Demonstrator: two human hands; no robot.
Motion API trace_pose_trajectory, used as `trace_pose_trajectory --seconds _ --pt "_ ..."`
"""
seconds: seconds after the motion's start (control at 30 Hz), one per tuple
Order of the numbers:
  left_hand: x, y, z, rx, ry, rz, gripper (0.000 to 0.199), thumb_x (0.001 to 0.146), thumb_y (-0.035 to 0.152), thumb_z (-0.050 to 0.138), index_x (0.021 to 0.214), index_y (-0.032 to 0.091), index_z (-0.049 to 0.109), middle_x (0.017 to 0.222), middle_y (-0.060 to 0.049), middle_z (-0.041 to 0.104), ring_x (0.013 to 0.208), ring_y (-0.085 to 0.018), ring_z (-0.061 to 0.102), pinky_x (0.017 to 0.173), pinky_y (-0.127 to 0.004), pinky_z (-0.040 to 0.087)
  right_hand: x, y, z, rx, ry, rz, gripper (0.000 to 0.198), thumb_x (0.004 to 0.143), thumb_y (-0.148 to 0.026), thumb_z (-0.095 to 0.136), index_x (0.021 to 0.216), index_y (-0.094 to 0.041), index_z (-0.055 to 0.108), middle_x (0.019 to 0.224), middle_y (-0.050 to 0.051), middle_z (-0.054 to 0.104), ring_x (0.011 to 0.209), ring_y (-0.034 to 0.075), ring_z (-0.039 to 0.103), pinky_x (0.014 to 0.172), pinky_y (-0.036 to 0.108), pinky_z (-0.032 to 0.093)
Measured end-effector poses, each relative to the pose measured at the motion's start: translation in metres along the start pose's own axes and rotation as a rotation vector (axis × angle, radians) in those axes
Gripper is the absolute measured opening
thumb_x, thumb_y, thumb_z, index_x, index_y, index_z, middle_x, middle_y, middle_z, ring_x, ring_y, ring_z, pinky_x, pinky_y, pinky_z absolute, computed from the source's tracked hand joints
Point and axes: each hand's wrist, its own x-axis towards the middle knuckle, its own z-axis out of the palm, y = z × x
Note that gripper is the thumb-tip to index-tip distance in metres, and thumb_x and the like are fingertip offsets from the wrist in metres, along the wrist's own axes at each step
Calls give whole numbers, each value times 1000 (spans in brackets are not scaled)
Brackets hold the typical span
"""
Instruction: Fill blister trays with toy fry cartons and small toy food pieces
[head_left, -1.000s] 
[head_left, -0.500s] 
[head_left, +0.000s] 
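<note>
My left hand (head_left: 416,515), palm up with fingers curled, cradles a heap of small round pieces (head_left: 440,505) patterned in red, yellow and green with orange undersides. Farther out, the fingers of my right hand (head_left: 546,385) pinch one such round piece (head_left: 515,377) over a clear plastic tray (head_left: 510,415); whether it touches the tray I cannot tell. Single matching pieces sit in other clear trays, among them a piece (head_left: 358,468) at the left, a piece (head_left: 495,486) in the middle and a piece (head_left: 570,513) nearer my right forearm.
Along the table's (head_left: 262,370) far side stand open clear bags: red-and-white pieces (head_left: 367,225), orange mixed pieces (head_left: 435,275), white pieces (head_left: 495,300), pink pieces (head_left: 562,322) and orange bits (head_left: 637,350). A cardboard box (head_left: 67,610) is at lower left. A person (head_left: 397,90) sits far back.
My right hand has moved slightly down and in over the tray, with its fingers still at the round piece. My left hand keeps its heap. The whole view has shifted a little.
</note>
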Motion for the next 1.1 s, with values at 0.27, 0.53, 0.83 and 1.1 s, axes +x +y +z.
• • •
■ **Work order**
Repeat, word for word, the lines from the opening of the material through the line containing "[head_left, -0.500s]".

■ **Response area**
Demonstrator: two human hands; no robot.
Motion API trace_pose_trajectory, used as `trace_pose_trajectory --seconds _ --pt "_ ..."`
"""
seconds: seconds after the motion's start (control at 30 Hz), one per tuple
Order of the numbers:
  left_hand: x, y, z, rx, ry, rz, gripper (0.000 to 0.199), thumb_x (0.001 to 0.146), thumb_y (-0.035 to 0.152), thumb_z (-0.050 to 0.138), index_x (0.021 to 0.214), index_y (-0.032 to 0.091), index_z (-0.049 to 0.109), middle_x (0.017 to 0.222), middle_y (-0.060 to 0.049), middle_z (-0.041 to 0.104), ring_x (0.013 to 0.208), ring_y (-0.085 to 0.018), ring_z (-0.061 to 0.102), pinky_x (0.017 to 0.173), pinky_y (-0.127 to 0.004), pinky_z (-0.040 to 0.087)
  right_hand: x, y, z, rx, ry, rz, gripper (0.000 to 0.198), thumb_x (0.004 to 0.143), thumb_y (-0.148 to 0.026), thumb_z (-0.095 to 0.136), index_x (0.021 to 0.216), index_y (-0.094 to 0.041), index_z (-0.055 to 0.108), middle_x (0.019 to 0.224), middle_y (-0.050 to 0.051), middle_z (-0.054 to 0.104), ring_x (0.011 to 0.209), ring_y (-0.034 to 0.075), ring_z (-0.039 to 0.103), pinky_x (0.014 to 0.172), pinky_y (-0.036 to 0.108), pinky_z (-0.032 to 0.093)
Measured end-effector poses, each relative to the pose measured at the motion's start: translation in metres along the start pose's own axes and rotation as a rotation vector (axis × angle, radians) in those axes
Gripper is the absolute measured opening
thumb_x, thumb_y, thumb_z, index_x, index_y, index_z, middle_x, middle_y, middle_z, ring_x, ring_y, ring_z, pinky_x, pinky_y, pinky_z absolute, computed from the source's tracked hand joints
Point and axes: each hand's wrist, its own x-axis towards the middle knuckle, its own z-axis out of the palm, y = z × x
Note that gripper is the thumb-tip to index-tip distance in metres, and thumb_x and the like are fingertip offsets from the wrist in metres, along the wrist's own axes at each step
Calls give whole numbers, each value times 1000 (spans in brackets are not scaled)
Brackets hold the typical span
"""
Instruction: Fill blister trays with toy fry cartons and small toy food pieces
[head_left, -1.000s] 
[head_left, -0.500s] 

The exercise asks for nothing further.